Under an apple tree, in a small town on the edge of a great lake, something is beginning.

In a house on a hill above an orchard, a broken man stares out his window but doesn’t see the swaying branches or the summer sun. He sees only his wife’s face and feels again the dreadful sense of falling.

Walking between the trees, a recently freed prisoner is learning how to live in the world again when he makes a discovery that will change many lives forever.

Memories haunt Swanton Robey. The horrific accident that killed his young wife has taken all but his life, leaving him a prisoner of his injuries and his heart’s great loss. Floating through his days with dreams of the past and visions of what might have been, Swan watches the world through his high window but never ventures into it, gazing out over the apple orchard he owns but has abandoned, and beyond it, to the great and mysterious lake.

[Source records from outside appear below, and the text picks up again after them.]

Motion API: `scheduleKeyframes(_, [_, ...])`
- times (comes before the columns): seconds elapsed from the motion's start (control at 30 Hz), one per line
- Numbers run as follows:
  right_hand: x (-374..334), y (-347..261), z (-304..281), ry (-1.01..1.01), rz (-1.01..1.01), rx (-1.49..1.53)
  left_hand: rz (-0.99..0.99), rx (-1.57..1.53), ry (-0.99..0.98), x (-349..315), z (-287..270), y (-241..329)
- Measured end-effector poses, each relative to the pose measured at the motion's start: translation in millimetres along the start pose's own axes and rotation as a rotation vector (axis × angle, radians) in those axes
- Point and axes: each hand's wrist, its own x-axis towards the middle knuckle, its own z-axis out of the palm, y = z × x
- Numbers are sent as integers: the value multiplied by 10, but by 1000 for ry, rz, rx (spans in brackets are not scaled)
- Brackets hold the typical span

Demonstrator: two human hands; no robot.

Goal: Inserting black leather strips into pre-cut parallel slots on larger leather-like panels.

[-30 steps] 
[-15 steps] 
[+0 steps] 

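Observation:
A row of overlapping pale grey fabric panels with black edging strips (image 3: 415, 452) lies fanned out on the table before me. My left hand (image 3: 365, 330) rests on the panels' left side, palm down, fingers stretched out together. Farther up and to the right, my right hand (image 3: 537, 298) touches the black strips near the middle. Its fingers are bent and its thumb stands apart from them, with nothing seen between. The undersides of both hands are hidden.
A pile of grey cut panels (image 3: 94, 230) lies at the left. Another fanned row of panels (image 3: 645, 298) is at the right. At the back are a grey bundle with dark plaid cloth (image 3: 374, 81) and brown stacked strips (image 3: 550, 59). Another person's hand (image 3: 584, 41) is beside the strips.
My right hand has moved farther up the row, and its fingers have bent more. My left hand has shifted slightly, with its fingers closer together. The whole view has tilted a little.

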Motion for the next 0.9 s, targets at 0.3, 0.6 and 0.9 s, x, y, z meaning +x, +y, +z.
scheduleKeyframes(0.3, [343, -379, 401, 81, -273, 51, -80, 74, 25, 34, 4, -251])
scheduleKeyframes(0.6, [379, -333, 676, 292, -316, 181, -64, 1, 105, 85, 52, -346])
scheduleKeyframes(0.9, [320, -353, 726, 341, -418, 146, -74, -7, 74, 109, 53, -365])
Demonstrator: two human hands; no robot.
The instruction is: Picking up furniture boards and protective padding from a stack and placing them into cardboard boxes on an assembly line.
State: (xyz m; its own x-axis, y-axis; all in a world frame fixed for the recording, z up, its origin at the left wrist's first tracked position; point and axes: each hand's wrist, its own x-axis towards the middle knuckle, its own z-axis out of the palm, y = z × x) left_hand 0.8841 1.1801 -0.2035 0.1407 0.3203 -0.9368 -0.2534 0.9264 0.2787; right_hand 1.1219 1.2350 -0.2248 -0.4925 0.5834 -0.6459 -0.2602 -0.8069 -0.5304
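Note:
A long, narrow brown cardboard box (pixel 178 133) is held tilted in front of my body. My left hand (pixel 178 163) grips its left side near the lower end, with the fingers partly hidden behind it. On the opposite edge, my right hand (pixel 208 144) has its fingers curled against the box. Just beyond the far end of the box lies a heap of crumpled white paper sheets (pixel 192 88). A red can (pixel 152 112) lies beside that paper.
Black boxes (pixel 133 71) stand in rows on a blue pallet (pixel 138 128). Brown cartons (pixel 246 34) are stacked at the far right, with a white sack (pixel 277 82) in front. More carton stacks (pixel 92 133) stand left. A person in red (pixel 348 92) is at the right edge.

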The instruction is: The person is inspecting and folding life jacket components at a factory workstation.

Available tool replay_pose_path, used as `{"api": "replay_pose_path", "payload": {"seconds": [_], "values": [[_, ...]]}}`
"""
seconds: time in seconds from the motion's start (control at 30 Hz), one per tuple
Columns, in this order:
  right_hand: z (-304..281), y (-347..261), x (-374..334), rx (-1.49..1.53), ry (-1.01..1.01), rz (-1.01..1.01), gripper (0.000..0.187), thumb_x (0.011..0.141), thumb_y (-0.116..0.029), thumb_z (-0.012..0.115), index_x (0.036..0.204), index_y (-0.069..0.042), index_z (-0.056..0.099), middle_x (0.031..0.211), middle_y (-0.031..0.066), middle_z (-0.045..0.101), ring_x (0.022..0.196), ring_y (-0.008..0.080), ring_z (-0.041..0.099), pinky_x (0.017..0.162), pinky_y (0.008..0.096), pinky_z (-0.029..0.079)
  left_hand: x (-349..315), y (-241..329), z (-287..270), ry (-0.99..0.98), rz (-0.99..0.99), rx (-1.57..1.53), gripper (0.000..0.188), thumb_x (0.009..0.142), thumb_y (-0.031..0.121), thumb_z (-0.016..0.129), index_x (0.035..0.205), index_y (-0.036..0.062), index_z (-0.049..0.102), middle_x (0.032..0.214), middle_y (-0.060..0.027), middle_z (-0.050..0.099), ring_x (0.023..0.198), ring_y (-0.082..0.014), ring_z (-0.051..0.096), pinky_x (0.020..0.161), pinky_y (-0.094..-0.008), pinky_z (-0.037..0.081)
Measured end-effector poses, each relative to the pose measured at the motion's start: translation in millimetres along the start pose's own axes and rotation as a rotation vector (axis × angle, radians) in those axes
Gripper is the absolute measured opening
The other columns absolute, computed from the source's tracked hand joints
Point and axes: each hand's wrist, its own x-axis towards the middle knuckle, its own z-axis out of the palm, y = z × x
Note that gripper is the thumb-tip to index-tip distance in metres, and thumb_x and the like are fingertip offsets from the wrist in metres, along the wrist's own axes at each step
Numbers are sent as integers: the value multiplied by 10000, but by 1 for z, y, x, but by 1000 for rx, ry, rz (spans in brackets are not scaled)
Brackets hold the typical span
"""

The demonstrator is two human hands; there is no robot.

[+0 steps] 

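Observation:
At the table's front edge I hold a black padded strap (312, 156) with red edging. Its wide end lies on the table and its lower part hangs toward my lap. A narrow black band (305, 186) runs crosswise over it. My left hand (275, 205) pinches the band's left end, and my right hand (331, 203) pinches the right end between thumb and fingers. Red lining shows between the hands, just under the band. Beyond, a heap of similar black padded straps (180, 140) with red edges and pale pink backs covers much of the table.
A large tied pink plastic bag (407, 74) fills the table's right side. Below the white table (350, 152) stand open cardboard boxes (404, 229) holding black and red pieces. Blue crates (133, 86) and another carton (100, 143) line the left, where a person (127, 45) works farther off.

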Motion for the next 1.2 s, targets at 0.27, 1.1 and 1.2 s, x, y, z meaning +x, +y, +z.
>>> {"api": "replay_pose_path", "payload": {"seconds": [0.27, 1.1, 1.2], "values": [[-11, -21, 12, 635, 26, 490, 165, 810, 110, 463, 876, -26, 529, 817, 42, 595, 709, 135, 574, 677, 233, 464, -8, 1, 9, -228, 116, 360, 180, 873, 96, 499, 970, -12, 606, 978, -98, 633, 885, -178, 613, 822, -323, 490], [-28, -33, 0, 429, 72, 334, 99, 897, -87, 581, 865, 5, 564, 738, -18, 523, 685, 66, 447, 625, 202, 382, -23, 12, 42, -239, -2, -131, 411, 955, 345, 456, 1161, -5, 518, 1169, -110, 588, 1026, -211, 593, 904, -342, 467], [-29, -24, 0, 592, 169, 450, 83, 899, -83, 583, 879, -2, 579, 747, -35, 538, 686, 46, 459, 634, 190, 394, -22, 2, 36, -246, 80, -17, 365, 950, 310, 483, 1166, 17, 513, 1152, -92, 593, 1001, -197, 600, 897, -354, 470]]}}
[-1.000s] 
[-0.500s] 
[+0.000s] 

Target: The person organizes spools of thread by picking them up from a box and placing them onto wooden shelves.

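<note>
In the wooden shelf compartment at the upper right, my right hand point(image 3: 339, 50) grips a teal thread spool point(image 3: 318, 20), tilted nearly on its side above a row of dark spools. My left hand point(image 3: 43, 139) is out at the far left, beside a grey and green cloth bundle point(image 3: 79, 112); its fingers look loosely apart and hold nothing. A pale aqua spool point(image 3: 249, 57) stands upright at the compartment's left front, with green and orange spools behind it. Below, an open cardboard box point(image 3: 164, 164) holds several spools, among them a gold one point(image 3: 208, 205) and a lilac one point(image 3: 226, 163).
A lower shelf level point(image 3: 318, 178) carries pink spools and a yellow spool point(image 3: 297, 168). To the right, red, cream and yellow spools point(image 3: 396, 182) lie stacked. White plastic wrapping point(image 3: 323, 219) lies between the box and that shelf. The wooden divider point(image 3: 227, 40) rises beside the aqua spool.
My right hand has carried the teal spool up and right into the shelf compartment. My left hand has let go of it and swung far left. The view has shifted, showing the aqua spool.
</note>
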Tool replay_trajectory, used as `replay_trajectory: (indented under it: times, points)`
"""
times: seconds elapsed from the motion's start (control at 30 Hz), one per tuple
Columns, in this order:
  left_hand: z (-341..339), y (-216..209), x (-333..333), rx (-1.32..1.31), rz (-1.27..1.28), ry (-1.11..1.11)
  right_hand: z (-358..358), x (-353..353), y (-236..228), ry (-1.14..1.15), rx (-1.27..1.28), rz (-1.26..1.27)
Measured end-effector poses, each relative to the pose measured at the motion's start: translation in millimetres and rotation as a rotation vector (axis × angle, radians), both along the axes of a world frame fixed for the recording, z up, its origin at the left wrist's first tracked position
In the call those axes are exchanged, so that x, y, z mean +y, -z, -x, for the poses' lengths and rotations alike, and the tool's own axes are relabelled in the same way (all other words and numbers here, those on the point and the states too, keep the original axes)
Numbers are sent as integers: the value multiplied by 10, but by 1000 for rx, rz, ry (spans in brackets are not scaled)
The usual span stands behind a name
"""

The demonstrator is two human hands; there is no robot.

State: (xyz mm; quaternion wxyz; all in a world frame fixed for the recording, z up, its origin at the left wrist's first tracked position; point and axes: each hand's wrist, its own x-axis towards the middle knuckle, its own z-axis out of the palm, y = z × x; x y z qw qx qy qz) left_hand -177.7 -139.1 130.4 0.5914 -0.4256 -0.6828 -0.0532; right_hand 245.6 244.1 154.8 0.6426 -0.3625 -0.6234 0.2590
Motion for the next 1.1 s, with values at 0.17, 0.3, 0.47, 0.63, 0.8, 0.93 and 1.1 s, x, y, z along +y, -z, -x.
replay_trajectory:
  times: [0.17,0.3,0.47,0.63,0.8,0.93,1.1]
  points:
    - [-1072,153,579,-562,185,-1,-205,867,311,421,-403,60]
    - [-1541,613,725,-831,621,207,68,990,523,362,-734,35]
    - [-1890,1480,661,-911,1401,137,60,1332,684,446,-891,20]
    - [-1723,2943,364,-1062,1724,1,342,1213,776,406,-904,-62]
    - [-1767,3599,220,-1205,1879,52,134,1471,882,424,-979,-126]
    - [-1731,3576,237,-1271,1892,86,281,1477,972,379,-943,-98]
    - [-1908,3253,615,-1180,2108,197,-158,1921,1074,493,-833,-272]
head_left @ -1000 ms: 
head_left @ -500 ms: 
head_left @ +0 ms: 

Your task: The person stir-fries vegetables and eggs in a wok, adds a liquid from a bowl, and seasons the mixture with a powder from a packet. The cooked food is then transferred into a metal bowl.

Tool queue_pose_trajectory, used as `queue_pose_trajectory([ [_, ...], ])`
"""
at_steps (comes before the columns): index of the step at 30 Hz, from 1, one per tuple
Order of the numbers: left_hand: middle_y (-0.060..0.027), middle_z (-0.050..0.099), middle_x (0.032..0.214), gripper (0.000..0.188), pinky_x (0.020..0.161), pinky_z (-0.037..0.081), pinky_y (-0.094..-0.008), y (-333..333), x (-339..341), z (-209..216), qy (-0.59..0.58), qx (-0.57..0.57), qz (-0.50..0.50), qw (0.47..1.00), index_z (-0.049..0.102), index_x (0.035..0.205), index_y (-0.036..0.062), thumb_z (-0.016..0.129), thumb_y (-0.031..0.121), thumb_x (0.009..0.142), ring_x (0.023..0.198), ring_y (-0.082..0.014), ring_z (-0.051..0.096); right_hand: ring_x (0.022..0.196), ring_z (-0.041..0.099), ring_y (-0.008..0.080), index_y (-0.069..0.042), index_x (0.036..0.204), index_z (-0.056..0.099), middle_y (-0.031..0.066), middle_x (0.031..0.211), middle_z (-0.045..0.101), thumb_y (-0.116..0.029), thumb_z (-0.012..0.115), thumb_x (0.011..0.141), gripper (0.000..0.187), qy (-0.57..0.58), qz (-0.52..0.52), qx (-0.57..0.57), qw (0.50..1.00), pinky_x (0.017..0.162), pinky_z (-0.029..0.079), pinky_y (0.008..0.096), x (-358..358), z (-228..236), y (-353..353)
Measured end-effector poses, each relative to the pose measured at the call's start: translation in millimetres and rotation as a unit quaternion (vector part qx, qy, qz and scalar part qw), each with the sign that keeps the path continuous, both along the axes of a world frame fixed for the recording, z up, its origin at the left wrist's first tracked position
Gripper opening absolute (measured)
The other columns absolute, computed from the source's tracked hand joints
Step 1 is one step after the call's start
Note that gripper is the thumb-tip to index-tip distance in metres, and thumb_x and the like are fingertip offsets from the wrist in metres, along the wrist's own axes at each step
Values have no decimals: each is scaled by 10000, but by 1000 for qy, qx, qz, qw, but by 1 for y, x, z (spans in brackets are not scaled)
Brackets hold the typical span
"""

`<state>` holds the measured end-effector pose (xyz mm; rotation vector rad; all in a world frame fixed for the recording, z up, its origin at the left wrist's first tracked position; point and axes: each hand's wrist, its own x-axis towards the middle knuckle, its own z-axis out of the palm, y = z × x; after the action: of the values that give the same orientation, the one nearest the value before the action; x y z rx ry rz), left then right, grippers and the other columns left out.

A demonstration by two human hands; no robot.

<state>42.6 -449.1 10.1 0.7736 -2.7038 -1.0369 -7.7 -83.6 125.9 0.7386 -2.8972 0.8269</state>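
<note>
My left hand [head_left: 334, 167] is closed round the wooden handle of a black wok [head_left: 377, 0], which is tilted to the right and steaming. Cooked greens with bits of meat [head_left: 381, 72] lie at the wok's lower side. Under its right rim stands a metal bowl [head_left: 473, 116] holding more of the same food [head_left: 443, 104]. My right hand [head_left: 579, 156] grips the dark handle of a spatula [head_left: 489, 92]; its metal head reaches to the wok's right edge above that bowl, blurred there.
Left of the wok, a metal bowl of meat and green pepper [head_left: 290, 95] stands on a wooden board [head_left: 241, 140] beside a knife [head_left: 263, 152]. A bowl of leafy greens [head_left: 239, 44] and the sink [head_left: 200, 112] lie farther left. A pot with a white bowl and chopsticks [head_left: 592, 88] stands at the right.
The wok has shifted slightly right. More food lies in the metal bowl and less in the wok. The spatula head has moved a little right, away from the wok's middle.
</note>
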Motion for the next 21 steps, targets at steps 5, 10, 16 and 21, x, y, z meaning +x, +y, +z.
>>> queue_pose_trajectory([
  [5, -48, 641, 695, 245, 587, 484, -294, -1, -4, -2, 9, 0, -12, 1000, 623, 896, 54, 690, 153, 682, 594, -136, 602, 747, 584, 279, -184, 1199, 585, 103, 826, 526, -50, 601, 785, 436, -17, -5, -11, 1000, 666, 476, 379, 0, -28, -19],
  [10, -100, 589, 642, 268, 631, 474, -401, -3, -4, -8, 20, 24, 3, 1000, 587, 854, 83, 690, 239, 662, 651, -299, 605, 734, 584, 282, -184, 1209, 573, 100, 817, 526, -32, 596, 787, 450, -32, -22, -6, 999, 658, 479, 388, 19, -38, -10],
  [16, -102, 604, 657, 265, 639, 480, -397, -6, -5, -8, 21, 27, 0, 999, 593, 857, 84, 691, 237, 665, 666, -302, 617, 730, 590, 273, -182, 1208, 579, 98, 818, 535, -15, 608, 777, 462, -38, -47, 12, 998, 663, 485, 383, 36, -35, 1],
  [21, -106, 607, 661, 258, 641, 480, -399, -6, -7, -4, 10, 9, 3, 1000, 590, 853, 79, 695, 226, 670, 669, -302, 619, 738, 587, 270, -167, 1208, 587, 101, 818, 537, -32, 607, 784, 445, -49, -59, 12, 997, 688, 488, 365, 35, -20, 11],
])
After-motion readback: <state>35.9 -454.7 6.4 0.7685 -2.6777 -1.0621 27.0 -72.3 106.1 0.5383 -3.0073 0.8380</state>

Joseph Geewa has been a prisoner too, for a crime triggered by grief, ordained by fate. Now free after twenty years, he is trying to build a life among the living—an existence of simple beauty, of choices created through the kindness of others. Grace, his niece, is guiding him back to the world, even as she is drawn to Swan’s tragic isolation. Then, an astonishing discovery in Swan’s orchard suddenly forces the two men together and propels them on a journey of rescue and revelation that in turn might set them both free.

In The Widower, lives entwine in the most unexpected ways, bound together by accidents and twists of fate that can forever hold us one to another. Narrated in episodes that seamlessly join the past and present, this is a story about how individual histories influence present lives, about the value of compassion and the power of forgiveness. Weaving threads of love and mystery through every page, Liesel Litzenburger’s spare and lyrical novel follows the lives of unforgettable characters in a profound story of loss and redemption.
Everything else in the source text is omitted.